ACTIVITY >> Answer with the exact lines of the following material from the one containing "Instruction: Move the" through the one containing "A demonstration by", both end lines included.

RAW DATA >>
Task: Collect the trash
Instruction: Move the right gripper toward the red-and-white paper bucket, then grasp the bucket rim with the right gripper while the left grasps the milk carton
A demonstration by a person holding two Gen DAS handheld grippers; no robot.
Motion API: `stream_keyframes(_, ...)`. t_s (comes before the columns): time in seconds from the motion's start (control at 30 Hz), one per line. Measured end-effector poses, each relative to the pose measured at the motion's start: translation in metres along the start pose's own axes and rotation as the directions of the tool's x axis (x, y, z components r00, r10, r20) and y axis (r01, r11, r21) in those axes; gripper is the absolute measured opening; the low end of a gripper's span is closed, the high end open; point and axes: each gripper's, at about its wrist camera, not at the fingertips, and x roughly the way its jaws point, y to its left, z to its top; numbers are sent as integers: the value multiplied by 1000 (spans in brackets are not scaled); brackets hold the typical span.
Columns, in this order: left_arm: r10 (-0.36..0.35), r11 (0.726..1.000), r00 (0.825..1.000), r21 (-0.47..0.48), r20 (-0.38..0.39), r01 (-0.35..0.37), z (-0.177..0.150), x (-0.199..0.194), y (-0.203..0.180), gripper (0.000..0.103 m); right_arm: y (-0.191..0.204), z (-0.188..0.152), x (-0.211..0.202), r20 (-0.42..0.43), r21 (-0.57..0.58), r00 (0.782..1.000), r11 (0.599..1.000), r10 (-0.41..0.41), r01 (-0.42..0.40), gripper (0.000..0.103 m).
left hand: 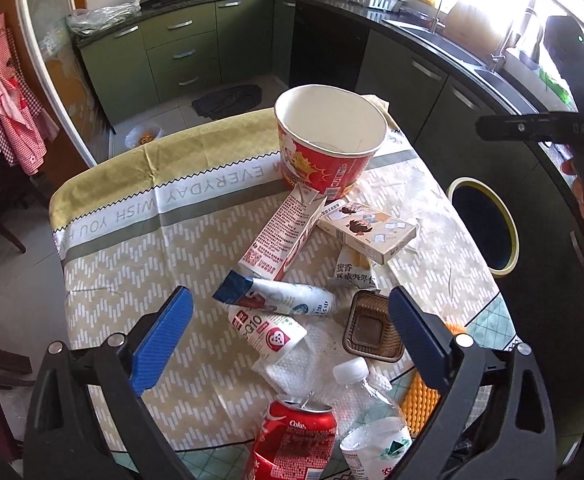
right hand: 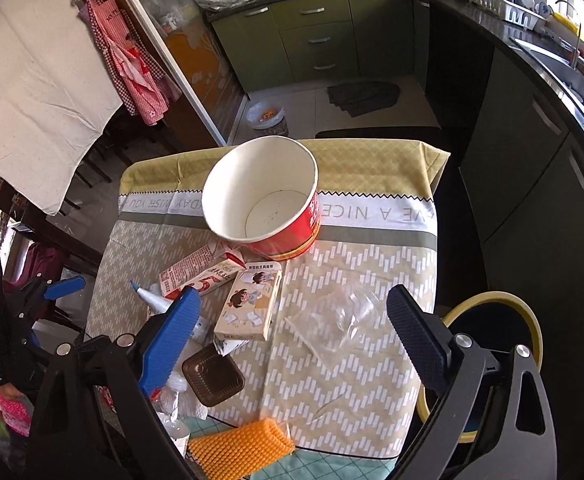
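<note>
Trash lies on a patterned tablecloth (left hand: 140, 264). My left gripper (left hand: 292, 316) hovers open over a white tube (left hand: 288, 300), a small yoghurt cup (left hand: 270, 334) and a brown plastic tray (left hand: 373, 330). Nearer the camera lie a red Coke can (left hand: 295, 440) and a clear water bottle (left hand: 371, 436). Farther off are a milk carton (left hand: 284, 232), a cartoon box (left hand: 367, 230) and a tall red paper bucket (left hand: 327, 140). My right gripper (right hand: 295, 324) is open above a crumpled clear plastic bag (right hand: 335, 320), touching nothing. An orange foam net (right hand: 240, 446) lies at the near edge.
A dark bin with a yellow rim (right hand: 499, 304) stands on the floor just off the table's right side. Green kitchen cabinets (left hand: 180, 52) and a black counter run behind and to the right. A dark floor mat (right hand: 363, 96) lies beyond the table.
</note>
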Motion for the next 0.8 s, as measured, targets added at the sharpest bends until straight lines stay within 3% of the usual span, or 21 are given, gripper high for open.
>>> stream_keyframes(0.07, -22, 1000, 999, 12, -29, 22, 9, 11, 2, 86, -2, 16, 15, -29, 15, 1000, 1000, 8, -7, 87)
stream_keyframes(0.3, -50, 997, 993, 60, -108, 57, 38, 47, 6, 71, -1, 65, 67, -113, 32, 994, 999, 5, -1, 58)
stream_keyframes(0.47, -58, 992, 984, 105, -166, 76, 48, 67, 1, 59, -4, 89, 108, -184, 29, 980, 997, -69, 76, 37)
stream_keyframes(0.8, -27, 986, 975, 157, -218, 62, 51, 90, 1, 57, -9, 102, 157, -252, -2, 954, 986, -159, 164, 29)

WRITTEN RESPONSE >>
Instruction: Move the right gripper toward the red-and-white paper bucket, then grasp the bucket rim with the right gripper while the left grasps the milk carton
A demonstration by a person holding two Gen DAS handheld grippers; no robot.

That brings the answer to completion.